Putting Microsoft's $8bn of investment in a VC perspective

Posted by Scott E at 10:30am, 18th October 2007 / Add Comments

What company sold 71m software licenses for a single product in fiscal year 2007 while delivering over 27 per cent growth in two separate billion dollar product lines and also expanded revenues by over 25% in 46 countries? Naturally, it's software behemoth Microsoft. These are just a few of the staggering statistics pulled from the 2007 Microsoft Annual Report. While most of the stats quickly grow mind numbing, it's an interesting set of data for putting venture capital investments in perspective.

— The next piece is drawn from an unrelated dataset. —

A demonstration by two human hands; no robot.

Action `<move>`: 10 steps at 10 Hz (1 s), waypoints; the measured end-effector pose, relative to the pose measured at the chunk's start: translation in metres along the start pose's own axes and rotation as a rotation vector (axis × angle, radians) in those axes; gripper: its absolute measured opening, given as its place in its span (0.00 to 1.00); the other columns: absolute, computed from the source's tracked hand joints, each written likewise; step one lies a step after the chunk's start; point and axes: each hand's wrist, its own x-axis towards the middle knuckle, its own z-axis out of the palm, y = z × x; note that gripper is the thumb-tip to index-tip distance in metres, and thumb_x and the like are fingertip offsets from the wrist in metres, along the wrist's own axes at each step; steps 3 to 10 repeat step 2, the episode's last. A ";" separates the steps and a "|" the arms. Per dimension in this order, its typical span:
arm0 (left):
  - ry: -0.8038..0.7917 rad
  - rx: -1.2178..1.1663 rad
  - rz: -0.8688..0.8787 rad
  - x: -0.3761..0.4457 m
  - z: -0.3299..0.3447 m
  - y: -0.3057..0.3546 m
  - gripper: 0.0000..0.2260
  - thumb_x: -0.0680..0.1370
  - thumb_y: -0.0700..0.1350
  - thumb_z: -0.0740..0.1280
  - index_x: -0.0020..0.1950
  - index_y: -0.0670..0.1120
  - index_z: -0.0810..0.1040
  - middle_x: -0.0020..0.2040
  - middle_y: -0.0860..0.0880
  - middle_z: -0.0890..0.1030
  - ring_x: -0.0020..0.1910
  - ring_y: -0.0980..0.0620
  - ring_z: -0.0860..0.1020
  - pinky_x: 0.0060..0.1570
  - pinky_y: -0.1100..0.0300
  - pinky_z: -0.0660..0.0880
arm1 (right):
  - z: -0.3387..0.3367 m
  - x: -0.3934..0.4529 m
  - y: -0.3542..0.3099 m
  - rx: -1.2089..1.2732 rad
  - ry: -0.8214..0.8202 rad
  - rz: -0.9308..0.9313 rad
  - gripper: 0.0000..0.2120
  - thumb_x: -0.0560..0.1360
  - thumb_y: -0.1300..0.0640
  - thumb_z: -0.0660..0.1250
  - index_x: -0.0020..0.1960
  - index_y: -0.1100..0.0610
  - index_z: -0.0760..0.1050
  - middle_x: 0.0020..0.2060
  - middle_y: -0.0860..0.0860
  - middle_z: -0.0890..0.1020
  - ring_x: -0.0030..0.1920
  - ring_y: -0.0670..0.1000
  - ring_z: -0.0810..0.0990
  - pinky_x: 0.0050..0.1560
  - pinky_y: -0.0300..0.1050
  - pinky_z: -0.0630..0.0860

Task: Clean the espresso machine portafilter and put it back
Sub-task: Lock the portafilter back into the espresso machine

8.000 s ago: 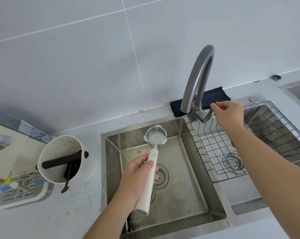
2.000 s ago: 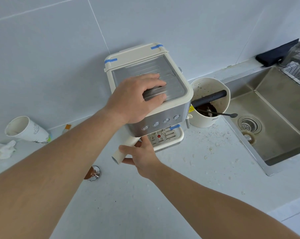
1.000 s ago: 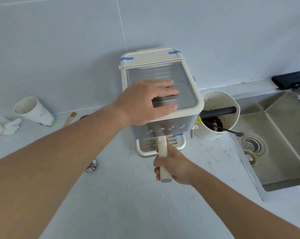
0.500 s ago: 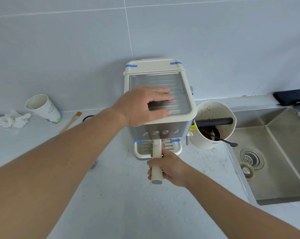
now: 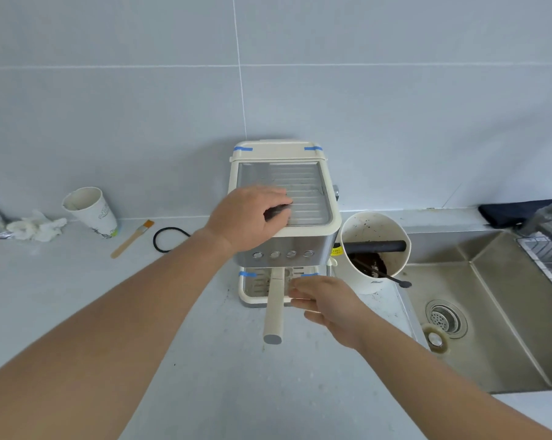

Consider that Microsoft spent $7.12bn on research and development in fiscal 2007. Over that same period, the total value of disclosed investments in all European venture backed companies was about $8.79bn. It's a bit hard to fathom that the total investment in all the 412 information technology companies (~$2.5bn) during that same time was only a third of the R&D budget of a single software company. The graph below highlights total European Venture Backed investment compared to the Microsoft R&D budget over the last three Microsoft fiscal years (July through June).

 microsoftrd2.GIF

Thankfully though, money isn't everything. Innovation at a small start-up is much more productive and rapid than at a large company. Microsoft sometimes decides that its legions of researchers and developers can't build what their billions in cash can buy. In 2007 alone it shelled out $1.34bn to purchase 13 companies: TellMe Networks Inc, Softricity, Winternals, Azzyxi, Gteko, DesktopStandard Corporation, Colloquis Inc, Secured Dimensions, Medstory, devBiz Business Solutions, ScreenTonic SA, Engyro, and Stratature (plus $6bn for aQuantive). The TellMe acquisition was estimated at $800m indicating the average acquisition price for the other twelve companies was around $45m.  While the stats on Microsoft's research budgets may be a bit depressing, investors on this side of the pond should be happy to know that Microsoft plucked 30 per cent of this year's acquisitions from Israel, France, and Turkey.